WHAT THE TASK ASKS
Write out each line of the records that has "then" in it.

INPUT DATA

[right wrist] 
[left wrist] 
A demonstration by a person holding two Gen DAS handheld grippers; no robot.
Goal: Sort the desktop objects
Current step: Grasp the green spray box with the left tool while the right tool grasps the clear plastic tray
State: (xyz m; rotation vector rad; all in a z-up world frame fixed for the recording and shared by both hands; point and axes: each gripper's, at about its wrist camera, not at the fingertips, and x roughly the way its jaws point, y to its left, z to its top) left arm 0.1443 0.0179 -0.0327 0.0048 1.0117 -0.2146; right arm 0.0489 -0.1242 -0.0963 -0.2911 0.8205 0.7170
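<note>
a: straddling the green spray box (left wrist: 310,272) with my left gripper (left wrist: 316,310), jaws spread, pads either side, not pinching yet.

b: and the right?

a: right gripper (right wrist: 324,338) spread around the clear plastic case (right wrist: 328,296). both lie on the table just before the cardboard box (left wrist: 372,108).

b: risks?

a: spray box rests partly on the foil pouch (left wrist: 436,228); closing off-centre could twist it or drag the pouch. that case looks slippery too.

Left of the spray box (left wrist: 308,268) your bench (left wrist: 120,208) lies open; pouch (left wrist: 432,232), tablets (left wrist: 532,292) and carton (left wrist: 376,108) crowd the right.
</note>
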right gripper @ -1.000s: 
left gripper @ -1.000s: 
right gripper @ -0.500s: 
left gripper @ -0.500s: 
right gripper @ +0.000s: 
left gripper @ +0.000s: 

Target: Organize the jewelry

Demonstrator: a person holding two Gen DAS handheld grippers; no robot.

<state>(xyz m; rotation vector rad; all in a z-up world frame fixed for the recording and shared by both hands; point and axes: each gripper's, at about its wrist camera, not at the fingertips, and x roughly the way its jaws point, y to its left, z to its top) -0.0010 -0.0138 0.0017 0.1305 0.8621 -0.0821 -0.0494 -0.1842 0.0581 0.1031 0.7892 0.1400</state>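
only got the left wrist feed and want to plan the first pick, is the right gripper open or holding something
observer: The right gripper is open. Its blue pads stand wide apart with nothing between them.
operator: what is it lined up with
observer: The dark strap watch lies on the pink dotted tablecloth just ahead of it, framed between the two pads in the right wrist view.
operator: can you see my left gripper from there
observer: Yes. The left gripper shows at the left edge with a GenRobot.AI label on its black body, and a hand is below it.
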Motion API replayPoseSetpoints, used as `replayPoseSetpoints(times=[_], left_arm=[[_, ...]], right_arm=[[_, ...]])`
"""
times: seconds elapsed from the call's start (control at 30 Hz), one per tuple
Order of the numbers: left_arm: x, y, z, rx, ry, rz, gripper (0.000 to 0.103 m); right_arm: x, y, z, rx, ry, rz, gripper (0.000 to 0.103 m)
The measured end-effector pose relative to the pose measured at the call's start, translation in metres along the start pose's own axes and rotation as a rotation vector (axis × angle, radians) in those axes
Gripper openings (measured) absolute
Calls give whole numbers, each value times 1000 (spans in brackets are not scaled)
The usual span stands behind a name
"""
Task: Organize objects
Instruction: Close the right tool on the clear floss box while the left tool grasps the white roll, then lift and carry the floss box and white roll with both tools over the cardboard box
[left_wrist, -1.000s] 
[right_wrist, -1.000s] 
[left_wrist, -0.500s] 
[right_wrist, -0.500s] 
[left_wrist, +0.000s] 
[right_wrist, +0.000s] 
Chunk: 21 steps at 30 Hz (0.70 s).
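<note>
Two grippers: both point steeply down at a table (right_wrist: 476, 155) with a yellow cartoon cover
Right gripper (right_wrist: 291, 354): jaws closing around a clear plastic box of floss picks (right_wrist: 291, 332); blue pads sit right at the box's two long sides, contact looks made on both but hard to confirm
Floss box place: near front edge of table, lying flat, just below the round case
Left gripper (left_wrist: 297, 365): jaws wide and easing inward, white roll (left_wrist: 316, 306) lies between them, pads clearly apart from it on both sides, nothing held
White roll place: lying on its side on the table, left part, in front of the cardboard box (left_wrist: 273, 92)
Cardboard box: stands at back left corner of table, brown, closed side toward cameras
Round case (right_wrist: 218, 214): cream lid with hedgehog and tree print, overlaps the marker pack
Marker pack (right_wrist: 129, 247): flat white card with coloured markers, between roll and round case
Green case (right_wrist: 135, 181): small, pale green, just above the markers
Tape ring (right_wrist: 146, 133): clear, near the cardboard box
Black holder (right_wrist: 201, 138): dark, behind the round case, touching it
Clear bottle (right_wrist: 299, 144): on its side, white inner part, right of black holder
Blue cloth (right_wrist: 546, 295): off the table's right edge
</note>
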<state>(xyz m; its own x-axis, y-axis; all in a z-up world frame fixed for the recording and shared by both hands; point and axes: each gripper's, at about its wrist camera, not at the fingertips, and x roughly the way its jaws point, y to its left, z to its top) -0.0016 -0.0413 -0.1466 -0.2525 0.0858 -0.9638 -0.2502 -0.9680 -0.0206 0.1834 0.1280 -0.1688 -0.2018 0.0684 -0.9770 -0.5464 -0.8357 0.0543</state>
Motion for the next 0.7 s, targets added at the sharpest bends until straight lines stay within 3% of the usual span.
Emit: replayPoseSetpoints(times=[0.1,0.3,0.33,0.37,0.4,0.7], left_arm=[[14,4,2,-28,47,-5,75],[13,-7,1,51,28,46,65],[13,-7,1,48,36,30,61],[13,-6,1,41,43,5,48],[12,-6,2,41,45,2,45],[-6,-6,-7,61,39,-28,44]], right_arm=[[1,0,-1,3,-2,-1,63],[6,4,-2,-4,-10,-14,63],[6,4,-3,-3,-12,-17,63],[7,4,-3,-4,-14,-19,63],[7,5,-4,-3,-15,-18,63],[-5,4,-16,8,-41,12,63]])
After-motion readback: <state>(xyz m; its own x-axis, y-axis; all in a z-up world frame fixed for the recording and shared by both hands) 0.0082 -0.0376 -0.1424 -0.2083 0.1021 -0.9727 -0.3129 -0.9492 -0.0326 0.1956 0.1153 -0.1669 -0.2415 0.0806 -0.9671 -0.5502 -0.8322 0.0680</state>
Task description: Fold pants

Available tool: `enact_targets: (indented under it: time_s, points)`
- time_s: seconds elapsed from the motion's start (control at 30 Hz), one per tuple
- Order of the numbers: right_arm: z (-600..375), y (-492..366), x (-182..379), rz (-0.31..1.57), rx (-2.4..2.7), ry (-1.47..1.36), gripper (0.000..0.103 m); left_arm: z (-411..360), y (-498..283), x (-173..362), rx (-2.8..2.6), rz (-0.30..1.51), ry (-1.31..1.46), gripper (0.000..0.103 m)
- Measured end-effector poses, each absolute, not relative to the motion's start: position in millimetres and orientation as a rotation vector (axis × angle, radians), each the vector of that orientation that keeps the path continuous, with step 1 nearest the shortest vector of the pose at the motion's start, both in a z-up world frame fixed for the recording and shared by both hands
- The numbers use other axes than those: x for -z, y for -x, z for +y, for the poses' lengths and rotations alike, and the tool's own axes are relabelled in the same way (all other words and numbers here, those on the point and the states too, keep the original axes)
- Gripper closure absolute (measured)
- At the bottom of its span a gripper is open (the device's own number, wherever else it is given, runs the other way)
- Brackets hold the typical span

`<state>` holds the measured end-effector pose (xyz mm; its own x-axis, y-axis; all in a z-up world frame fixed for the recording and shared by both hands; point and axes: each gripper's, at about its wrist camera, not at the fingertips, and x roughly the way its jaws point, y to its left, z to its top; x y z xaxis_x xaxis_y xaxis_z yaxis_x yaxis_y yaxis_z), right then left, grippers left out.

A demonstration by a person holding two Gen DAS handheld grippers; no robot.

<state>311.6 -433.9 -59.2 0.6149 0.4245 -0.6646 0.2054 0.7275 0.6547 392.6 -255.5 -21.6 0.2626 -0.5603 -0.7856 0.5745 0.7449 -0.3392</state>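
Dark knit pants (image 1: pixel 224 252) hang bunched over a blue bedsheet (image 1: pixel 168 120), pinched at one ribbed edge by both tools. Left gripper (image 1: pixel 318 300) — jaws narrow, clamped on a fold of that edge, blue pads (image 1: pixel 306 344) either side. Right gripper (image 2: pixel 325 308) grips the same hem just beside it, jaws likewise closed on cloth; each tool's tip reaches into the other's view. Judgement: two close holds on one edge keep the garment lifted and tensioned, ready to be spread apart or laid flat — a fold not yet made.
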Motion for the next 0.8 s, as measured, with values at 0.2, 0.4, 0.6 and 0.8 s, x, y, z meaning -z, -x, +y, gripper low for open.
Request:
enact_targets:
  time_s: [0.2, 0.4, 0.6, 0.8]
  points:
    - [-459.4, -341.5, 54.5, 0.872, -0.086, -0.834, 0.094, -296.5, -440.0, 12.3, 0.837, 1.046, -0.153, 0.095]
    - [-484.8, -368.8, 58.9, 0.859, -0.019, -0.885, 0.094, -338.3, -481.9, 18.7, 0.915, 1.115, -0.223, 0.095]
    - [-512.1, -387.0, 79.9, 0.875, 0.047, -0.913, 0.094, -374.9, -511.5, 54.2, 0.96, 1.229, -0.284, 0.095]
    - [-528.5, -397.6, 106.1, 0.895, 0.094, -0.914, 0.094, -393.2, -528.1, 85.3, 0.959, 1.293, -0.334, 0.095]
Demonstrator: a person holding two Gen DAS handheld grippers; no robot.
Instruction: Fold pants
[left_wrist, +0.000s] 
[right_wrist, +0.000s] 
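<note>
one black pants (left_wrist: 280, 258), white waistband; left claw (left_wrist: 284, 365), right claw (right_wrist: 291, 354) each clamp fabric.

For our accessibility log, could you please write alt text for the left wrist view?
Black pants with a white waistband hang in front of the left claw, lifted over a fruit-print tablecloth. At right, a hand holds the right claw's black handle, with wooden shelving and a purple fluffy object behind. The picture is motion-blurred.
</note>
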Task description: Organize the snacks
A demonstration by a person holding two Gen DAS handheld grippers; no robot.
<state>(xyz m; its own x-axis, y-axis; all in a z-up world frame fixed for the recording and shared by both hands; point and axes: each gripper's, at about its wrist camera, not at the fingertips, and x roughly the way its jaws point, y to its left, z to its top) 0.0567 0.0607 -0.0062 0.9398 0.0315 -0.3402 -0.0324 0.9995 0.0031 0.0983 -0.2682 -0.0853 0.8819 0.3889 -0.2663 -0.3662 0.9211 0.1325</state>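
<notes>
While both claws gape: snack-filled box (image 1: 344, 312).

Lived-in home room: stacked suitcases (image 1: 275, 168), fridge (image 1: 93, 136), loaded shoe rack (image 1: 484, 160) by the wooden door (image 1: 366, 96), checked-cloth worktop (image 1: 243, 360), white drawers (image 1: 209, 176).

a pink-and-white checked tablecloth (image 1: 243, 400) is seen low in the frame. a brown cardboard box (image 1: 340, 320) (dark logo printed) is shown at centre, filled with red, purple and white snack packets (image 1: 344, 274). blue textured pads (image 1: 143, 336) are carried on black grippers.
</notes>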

EXPECTED ANSWER
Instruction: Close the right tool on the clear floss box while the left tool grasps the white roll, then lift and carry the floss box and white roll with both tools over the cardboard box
`<state>` holds the measured end-effector pose (xyz mm; its own x-axis, y-axis; all in a z-up world frame fixed for the recording and shared by both hands; point and axes: each gripper's, at about its wrist camera, not at the fingertips, and x roughly the way its jaws point, y to its left, z to its top; x y z xaxis_x xaxis_y xaxis_z yaxis_x yaxis_y yaxis_z), right then left, grippers left out.

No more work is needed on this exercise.